Calgary Herald

Judge to rule on driver’s culpabilit­y in fatal accident

Defence says it was lapse of attention; Crown argues collision was negligence

- KEVIN MARTIN KMartin@postmedia.com

The deadly crash that killed a Calgary man was the result of a momentary lapse in attention, the lawyer for a woman charged in his death said Wednesday.

Defence counsel Alain Hepner argued his client should not have been charged criminally, suggesting a Traffic Safety Act ticket would have been more appropriat­e.

But Crown prosecutor Ron Simenik said Cinzia Marson’s driving on June 14, 2015, was a marked departure from a normal driver’s actions.

Simenik noted Marson accelerate­d her Lincoln SUV moments before the collision, suggesting she may have been trying to beat Christophe­r Pollitt’s car through the intersecti­on of Highway 791 and Highway 72.

Marson’s vehicle’s crash data recorder showed her foot was on the gas pedal for 2.5 seconds before the collision.

“You can see how far away she was from the point of impact when she hit the accelerato­r,” the prosecutor told Justice Beth Hughes.

“She’s possibly trying to hit the gas to get past that car.”

Marson, 34, is charged with dangerous driving causing death in connection with the collision.

Pollitt, a former U.K. police officer and soldier who was working for a Calgary security company, was on his way to Beiseker in response to break-in alarms at a school.

He was heading eastbound on Highway 72 when Marson ran a stop sign while driving southbound on Highway 791, T-boning the victim’s Hyundai Elantra.

Hepner said before Hughes determines whether Marson’s conduct was more than a momentary lapse in attention, she’ll have to decide if she accepts his client’s version of the crash.

Despite testimony from an eyewitness who said Marson never slowed at the stop sign and expert evidence that she couldn’t have, the Calgary woman testified she did stop before proceeding through the intersecti­on.

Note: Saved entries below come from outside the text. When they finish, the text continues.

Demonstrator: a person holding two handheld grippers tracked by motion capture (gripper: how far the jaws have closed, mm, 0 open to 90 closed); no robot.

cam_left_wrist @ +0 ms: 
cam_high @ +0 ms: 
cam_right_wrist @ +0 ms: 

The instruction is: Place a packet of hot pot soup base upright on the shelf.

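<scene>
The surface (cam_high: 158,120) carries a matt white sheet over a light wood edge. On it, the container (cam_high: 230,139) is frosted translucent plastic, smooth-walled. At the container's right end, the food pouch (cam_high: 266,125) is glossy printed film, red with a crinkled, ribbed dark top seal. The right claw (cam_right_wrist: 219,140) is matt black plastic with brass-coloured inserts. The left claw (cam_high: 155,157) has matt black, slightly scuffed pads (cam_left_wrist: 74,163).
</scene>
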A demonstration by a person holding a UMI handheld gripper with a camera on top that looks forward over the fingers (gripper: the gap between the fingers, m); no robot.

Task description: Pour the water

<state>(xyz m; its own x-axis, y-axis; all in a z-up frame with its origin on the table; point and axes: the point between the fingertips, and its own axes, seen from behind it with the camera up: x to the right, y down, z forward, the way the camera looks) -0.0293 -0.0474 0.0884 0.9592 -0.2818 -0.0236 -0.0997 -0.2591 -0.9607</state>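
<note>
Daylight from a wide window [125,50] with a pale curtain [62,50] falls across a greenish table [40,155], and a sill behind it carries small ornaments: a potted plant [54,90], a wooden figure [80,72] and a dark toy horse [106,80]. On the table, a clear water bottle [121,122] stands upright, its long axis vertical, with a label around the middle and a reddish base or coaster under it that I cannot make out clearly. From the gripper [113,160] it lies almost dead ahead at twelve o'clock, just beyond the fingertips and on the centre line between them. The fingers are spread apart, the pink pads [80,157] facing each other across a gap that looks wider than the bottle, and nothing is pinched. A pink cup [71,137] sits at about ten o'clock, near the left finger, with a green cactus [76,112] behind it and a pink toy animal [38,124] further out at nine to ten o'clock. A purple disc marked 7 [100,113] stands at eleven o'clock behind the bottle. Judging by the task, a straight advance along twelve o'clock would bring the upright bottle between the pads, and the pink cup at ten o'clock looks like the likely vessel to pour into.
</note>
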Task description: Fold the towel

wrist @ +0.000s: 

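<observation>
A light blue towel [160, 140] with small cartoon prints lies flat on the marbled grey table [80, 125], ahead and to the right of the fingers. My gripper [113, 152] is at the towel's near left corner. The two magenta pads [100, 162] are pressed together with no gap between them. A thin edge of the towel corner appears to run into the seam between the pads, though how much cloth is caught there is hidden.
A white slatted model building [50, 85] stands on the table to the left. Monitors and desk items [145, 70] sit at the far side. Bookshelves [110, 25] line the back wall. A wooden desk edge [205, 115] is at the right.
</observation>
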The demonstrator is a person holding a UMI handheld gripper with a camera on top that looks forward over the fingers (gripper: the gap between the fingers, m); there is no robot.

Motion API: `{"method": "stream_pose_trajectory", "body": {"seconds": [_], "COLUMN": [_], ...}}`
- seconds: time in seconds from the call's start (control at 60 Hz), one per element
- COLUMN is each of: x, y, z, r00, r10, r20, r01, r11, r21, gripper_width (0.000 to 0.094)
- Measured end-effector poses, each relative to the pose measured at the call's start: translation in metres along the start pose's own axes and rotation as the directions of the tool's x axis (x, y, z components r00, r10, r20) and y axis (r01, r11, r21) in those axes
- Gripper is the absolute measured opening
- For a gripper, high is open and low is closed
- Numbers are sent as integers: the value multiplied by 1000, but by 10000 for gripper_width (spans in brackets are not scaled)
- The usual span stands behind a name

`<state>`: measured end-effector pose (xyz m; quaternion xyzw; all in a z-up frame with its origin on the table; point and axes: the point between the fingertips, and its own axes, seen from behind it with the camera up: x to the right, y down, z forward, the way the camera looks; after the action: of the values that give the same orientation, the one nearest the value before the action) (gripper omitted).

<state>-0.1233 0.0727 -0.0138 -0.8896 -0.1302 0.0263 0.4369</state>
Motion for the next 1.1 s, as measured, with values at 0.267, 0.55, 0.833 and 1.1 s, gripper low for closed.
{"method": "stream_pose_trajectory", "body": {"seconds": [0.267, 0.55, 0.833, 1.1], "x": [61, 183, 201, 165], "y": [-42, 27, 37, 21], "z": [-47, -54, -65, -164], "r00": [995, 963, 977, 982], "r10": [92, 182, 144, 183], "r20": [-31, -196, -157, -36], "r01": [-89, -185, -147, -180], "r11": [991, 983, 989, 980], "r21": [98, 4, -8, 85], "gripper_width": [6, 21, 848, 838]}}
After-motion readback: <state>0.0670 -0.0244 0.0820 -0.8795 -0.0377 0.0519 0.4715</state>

Marson said after she stopped, and without seeing Pollitt’s car, she moved forward and the collision occurred. But Cpl. Chris Kosmenko, an expert in accident reconstruc­tion with the RCMP, said it would have been “impossible” for Marson’s SUV to reach the speed it did at impact had it stopped at the intersecti­on.

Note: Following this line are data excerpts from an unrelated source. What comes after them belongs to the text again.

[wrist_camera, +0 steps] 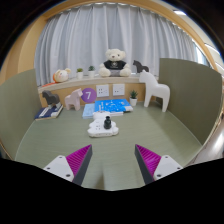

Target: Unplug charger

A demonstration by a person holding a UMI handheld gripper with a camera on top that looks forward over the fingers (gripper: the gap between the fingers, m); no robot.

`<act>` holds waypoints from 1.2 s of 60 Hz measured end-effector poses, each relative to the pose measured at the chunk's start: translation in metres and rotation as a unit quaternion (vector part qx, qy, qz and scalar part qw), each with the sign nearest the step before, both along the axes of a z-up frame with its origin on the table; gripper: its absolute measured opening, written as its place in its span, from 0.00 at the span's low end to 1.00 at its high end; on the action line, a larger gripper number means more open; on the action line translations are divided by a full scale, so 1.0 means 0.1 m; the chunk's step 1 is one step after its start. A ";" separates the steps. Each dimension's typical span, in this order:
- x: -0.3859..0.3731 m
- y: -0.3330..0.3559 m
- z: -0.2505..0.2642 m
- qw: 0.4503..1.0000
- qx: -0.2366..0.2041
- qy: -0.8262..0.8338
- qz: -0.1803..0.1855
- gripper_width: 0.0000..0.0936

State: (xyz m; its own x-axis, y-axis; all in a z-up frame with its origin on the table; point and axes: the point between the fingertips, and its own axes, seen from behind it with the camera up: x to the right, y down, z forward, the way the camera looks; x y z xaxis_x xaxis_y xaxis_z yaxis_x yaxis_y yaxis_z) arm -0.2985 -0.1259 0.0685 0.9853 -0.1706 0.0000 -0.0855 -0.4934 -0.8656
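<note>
A white charger block (102,125) sits plugged into a white power strip (101,130) on the green table, some way beyond my fingers. My gripper (113,163) is open and empty, with its magenta pads (78,160) wide apart over bare table. Nothing stands between the fingers. The charger lies roughly along the line between them, a little to the left.
A blue and white flat item (104,107) lies behind the strip. A white teddy bear (115,62) sits on a shelf (85,88) at the back. A white horse figure (150,90) stands right, a dark book (48,111) left. Green partition walls (190,95) flank the table.
</note>
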 end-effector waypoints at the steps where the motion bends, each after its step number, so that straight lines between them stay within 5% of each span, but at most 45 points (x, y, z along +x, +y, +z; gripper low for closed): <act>1: 0.00 0.08 -0.05 1.000 -0.002 -0.001 0.003 0.93; 18: 0.12 1.31 -0.51 0.998 -0.026 -0.016 0.052 0.83; 26: 0.06 1.76 -0.61 0.996 -0.018 -0.012 0.083 0.61; 33: 0.00 1.94 -0.72 0.995 -0.020 0.007 0.097 0.23; 43: -0.01 1.92 -0.72 0.995 -0.011 0.024 0.101 0.07; 53: 0.02 1.93 -0.73 0.994 -0.030 0.036 0.096 0.07; 59: 0.02 1.91 -0.66 0.990 -0.082 0.082 0.087 0.05; 65: 0.38 2.24 1.14 0.985 0.122 0.110 0.049 0.05; 68: 0.64 2.35 1.85 0.981 0.173 0.084 0.040 0.05; 72: 0.84 2.44 2.17 0.978 0.191 0.064 0.055 0.05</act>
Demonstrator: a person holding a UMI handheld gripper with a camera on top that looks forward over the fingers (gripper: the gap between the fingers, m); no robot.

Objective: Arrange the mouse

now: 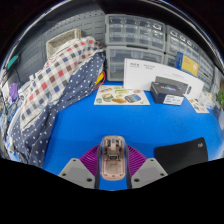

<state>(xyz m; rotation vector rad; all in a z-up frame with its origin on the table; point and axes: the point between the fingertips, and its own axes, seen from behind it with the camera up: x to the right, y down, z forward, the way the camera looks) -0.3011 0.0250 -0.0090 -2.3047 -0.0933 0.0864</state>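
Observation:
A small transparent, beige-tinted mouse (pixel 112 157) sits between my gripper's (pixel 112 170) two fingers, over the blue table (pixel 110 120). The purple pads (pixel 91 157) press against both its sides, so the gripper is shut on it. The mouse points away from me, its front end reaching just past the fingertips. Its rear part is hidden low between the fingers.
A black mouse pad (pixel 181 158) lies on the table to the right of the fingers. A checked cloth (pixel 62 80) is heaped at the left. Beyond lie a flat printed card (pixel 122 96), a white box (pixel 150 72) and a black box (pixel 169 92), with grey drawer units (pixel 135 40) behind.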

Kosmenko, who pegged Marson’s speed at the time of the collision at 67 km/h, said she would have needed a rocket attached to her vehicle to get to that speed in such a short distance.

And Simenik said based on Marson’s testimony that she did stop — which he said Hughes should dismiss — the judge should reject any suggestion of a short lack of attentiven­ess.

“She can’t have it both ways,” he said.

Hughes will hand down her decision in the case on Friday.

You can see how far away she was from the point of impact when she hit the accelerato­r.